[Problem statement]: Each line of the records containing "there" is to be copied out and returned.

——

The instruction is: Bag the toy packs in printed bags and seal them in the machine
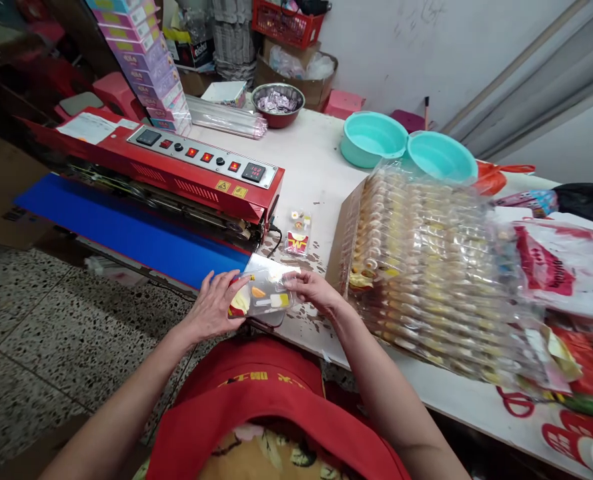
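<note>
A clear plastic packet (263, 301) with small colourful food-shaped pieces inside lies between my two hands, over a metal plate (263, 265) at the table's front edge. My left hand (219, 301) grips its left end, fingers spread across the top. At the right end, my right hand (312, 289) pinches the clear film between thumb and fingers. Just left of the plate runs the blue belt (136, 220) of a red sealing machine (201, 167). Behind my hands, a similar small packet (297, 233) with a red and yellow piece rests on the table.
To the right stands a carton (343, 233) packed with rows of filled clear packets (426, 267). Two turquoise basins (373, 137) and a metal bowl (278, 103) of small wrapped sachets sit behind. Stacked boxes (149, 67) rise behind the machine. Paper cups (571, 443) lie at the lower right.
</note>
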`<action>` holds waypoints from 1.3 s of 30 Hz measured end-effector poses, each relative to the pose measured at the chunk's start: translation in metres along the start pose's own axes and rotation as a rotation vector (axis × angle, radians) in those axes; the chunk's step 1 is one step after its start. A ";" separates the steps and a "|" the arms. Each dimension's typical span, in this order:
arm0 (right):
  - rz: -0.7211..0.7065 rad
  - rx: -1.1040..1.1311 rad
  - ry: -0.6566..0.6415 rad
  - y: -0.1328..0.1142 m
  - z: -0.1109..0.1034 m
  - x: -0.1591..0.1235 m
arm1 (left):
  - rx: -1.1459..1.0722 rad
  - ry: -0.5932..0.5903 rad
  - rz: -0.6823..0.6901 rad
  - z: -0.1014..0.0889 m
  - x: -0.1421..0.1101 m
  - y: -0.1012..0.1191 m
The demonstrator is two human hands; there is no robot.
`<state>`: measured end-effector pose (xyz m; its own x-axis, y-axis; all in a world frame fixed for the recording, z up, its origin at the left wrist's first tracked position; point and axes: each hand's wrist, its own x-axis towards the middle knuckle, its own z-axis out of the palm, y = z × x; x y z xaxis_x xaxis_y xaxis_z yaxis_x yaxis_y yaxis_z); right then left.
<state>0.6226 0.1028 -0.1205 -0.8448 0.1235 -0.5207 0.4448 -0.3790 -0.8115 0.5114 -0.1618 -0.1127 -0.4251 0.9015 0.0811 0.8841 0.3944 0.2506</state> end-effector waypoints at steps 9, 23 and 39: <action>-0.081 -0.142 0.237 -0.001 -0.018 0.010 | 0.007 0.018 -0.083 0.007 -0.017 -0.015; -0.474 -0.884 0.494 0.002 -0.002 0.008 | -0.003 0.013 -0.115 0.000 0.011 0.017; -0.432 -0.591 0.204 -0.013 0.022 -0.021 | -0.175 0.162 -0.110 -0.005 0.040 0.034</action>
<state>0.6283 0.0854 -0.0933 -0.9339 0.3381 -0.1163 0.2208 0.2893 -0.9314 0.5239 -0.1135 -0.0964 -0.5550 0.8091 0.1935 0.7897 0.4392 0.4284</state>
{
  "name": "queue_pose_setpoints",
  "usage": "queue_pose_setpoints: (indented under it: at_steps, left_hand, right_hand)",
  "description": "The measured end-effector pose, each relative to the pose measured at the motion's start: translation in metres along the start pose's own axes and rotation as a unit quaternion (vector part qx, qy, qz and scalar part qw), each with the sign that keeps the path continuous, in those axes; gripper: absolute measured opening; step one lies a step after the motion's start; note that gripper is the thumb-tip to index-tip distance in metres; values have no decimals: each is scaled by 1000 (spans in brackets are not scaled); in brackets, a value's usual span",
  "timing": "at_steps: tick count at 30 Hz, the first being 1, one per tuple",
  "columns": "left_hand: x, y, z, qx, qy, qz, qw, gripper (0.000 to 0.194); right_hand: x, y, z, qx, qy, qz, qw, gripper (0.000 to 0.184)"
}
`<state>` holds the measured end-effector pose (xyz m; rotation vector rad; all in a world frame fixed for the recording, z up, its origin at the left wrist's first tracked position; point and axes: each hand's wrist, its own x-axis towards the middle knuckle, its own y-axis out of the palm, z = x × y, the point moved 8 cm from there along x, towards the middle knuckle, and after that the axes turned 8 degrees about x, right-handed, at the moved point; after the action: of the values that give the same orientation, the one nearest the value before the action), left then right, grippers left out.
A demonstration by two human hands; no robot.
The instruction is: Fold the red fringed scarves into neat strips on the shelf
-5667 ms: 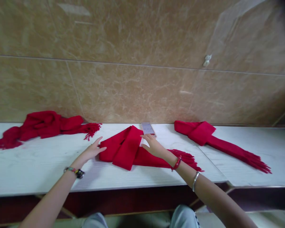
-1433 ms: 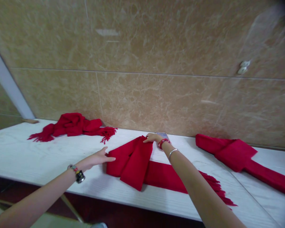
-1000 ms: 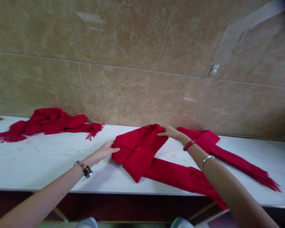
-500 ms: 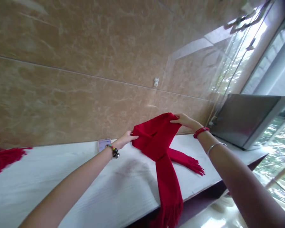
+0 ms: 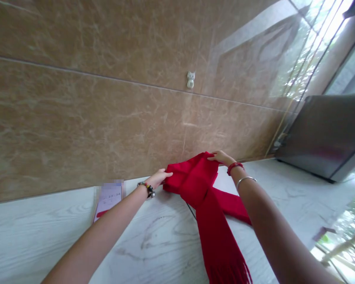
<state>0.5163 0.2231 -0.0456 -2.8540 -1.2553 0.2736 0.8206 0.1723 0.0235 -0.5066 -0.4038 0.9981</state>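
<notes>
A red scarf [image 5: 195,177] with fringed ends lies partly raised over the white counter, looped with its two tails crossing below. My left hand [image 5: 159,178] pinches the loop's left edge between thumb and fingers. At the upper right edge my right hand [image 5: 221,157] grips the cloth too. One tail runs toward me, its fringe at the bottom of the view; the other goes right and passes behind my right forearm. A thin dark line, perhaps a cord, shows beneath the loop.
A phone [image 5: 108,199] with a lit screen rests against the wall, left of my left wrist. The marbled tile wall [image 5: 91,130] rises behind the white counter [image 5: 153,244]. A small white cat-shaped piece [image 5: 190,79] is on the wall. At right stands a grey appliance [image 5: 328,134].
The view has moved closer to the counter, and the phone shows larger. Both hands keep hold of the scarf, now lower against the counter. The red fringe at far left has left the view.
</notes>
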Motion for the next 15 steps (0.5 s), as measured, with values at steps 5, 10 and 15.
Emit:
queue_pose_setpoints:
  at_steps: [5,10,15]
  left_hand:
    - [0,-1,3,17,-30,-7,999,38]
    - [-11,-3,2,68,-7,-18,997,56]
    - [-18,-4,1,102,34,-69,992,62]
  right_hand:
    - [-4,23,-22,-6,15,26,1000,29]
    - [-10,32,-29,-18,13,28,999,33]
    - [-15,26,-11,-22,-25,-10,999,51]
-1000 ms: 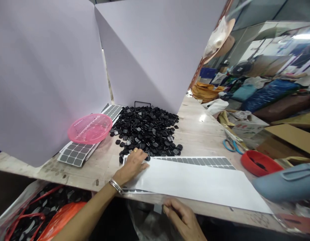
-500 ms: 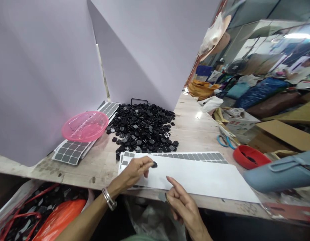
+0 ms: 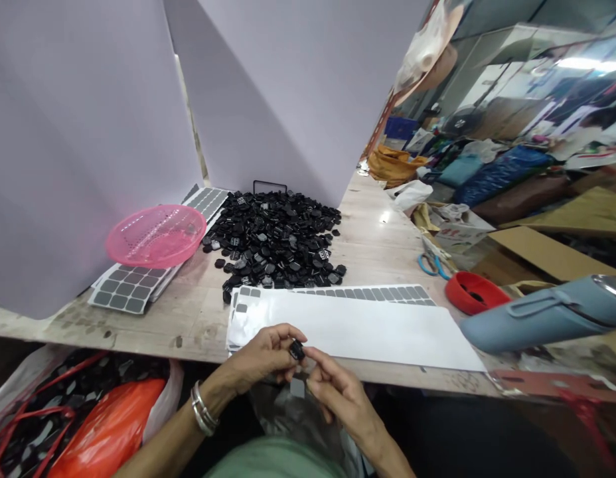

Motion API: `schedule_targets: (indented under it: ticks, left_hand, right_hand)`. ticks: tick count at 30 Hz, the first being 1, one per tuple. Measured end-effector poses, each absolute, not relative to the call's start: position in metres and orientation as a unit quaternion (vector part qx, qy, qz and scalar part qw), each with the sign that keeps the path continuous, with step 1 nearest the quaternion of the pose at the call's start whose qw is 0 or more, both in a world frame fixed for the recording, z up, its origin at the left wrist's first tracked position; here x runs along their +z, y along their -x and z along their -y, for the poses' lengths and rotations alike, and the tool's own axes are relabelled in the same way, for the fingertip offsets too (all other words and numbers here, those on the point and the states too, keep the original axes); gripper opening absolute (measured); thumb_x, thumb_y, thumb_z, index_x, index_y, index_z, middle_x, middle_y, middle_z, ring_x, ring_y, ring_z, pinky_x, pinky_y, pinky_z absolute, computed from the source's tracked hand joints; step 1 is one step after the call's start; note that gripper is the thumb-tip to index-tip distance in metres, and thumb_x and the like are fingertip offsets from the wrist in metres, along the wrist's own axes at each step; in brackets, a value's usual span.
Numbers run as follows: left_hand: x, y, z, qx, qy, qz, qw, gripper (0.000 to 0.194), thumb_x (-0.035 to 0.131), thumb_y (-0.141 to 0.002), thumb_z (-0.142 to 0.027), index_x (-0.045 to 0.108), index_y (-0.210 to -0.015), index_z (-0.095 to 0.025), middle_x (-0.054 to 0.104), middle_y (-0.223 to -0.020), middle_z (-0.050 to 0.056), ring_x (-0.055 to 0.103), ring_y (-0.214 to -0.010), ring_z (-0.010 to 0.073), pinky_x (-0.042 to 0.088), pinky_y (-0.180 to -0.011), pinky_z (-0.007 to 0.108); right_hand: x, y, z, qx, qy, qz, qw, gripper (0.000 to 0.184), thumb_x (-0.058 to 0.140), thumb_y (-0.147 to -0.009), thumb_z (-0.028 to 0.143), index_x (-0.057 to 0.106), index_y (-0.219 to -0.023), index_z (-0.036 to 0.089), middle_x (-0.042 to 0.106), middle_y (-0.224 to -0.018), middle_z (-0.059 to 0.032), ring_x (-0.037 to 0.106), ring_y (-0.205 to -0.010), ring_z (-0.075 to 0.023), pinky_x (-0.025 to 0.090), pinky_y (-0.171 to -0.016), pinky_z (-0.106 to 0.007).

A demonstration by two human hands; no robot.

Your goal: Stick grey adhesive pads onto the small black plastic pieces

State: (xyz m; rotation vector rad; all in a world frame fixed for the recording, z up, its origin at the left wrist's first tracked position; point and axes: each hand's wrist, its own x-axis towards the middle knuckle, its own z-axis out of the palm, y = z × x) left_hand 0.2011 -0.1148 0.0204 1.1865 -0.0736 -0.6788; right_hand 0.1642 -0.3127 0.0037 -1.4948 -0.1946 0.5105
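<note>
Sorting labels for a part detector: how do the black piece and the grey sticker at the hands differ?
Colour: the black piece is dark and glossy; the grey sticker is a plain mid-grey.
Form: the black piece looks chunky; the grey sticker looks flat and thin.
Place: the left hand grips the black piece; the grey sticker is at the right hand's fingertips, lower in the picture.
Shared: both are small.

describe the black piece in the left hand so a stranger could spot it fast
Find the black heap on the table, then come down past the long white sheet to the left hand. Its fingers hold the black piece, the one in hand while the others lie heaped.
</note>
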Motion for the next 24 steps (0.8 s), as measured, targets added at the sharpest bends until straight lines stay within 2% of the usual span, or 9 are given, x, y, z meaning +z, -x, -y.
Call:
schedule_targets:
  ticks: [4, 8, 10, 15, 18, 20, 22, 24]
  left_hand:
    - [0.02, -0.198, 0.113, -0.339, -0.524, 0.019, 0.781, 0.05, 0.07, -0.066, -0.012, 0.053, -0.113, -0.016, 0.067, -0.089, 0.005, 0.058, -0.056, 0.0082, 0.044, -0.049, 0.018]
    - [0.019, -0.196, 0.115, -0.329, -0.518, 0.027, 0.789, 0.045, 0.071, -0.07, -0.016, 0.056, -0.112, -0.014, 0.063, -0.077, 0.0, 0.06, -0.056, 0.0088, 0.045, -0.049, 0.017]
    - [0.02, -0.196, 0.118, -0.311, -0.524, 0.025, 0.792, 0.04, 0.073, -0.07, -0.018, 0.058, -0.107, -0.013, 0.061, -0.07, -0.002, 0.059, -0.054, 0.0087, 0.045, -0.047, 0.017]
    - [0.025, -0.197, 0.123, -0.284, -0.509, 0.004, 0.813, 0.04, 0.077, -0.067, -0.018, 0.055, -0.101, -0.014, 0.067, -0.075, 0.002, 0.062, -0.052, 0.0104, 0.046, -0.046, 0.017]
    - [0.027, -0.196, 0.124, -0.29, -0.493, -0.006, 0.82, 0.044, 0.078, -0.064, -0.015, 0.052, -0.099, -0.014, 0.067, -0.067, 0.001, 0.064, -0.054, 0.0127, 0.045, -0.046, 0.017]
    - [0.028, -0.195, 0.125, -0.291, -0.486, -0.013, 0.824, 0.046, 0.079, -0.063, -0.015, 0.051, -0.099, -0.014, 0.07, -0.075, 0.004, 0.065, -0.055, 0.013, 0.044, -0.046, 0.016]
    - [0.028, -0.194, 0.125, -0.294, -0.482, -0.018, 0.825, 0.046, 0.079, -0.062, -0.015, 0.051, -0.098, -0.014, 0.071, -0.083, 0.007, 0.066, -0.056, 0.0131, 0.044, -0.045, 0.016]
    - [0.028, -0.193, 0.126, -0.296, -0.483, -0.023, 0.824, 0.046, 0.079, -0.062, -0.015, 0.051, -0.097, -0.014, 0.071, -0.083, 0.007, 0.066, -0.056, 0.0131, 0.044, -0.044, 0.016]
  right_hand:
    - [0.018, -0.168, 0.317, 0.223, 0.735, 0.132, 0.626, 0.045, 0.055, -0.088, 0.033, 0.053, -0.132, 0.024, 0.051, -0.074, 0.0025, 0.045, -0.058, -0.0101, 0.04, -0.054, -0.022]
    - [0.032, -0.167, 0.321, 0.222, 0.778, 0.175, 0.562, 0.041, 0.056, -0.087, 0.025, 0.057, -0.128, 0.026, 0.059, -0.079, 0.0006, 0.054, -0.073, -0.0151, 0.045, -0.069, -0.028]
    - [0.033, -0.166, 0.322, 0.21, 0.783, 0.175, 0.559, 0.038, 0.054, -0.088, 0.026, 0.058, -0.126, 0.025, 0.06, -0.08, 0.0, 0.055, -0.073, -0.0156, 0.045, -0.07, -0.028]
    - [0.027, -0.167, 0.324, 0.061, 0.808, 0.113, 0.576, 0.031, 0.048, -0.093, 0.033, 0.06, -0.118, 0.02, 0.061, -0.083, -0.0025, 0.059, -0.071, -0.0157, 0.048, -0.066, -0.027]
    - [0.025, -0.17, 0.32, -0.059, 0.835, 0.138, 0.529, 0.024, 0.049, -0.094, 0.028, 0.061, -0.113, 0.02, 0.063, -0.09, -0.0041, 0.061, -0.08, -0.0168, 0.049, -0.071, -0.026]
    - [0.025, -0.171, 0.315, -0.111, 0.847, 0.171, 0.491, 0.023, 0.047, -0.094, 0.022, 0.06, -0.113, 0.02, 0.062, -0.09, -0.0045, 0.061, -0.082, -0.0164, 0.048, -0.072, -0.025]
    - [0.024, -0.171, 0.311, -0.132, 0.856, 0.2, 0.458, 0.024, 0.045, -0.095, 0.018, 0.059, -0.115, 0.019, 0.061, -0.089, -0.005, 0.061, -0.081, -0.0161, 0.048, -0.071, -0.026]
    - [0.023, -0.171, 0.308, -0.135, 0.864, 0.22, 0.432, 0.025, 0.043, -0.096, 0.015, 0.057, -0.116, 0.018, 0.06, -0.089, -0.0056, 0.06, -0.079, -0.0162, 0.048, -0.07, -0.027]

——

[Exercise response]:
The demonstrator is two human hands; there is no robot.
`<state>` holds the measured end-effector pose (xyz m; rotation vector rad; all in a world frame fixed for the recording, z up, its origin at the left wrist's first tracked position; point and axes: each hand's wrist, its own x-axis towards the middle knuckle, its own y-axis out of the palm, z = x × y, the point moved 8 cm from there along x, towards the middle knuckle, and after that the axes turned 8 degrees about x, right-handed, at the moved point; after the action: of the values that give the same orientation, the one nearest the value before the action), left then right, grippers left out.

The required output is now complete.